*YOUR GOAL*:
Apart from the images, the entire listing below must be restated word for word.

*SOURCE DATA*:

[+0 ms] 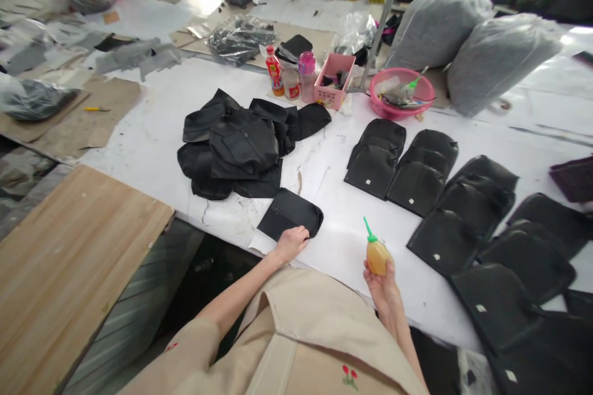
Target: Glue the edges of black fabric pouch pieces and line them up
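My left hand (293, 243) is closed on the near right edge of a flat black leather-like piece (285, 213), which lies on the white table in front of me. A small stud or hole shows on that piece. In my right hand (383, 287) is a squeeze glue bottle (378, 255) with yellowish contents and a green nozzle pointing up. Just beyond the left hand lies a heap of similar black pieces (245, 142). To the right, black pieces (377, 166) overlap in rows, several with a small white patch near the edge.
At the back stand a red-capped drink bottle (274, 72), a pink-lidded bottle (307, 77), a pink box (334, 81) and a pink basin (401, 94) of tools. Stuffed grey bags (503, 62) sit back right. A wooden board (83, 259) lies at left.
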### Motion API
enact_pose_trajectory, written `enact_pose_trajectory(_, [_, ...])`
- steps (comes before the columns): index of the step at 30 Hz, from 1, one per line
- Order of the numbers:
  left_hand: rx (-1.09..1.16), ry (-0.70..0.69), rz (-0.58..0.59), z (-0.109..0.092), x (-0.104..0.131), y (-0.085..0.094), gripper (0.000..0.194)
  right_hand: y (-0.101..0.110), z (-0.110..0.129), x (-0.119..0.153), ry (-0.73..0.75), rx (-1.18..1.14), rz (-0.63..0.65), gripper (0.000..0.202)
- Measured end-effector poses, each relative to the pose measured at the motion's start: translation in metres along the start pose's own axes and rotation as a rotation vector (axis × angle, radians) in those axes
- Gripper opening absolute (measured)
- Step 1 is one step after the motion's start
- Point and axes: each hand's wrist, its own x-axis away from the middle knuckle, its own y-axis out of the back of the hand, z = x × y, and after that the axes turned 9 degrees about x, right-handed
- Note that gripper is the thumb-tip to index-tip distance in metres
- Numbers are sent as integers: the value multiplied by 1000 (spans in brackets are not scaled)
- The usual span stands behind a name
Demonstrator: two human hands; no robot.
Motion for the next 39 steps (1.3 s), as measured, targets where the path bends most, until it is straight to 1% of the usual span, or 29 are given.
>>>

*EXERCISE ANSWER*:
[+0 ms] 
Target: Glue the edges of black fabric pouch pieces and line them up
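My left hand (293, 243) is closed on the near right edge of a flat black leather-like piece (285, 213), which lies on the white table in front of me. A small stud or hole shows on that piece. In my right hand (383, 287) is a squeeze glue bottle (378, 255) with yellowish contents and a green nozzle pointing up. Just beyond the left hand lies a heap of similar black pieces (245, 142). To the right, black pieces (377, 166) overlap in rows, several with a small white patch near the edge.
At the back stand a red-capped drink bottle (274, 72), a pink-lidded bottle (307, 77), a pink box (334, 81) and a pink basin (401, 94) of tools. Stuffed grey bags (503, 62) sit back right. A wooden board (83, 259) lies at left.
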### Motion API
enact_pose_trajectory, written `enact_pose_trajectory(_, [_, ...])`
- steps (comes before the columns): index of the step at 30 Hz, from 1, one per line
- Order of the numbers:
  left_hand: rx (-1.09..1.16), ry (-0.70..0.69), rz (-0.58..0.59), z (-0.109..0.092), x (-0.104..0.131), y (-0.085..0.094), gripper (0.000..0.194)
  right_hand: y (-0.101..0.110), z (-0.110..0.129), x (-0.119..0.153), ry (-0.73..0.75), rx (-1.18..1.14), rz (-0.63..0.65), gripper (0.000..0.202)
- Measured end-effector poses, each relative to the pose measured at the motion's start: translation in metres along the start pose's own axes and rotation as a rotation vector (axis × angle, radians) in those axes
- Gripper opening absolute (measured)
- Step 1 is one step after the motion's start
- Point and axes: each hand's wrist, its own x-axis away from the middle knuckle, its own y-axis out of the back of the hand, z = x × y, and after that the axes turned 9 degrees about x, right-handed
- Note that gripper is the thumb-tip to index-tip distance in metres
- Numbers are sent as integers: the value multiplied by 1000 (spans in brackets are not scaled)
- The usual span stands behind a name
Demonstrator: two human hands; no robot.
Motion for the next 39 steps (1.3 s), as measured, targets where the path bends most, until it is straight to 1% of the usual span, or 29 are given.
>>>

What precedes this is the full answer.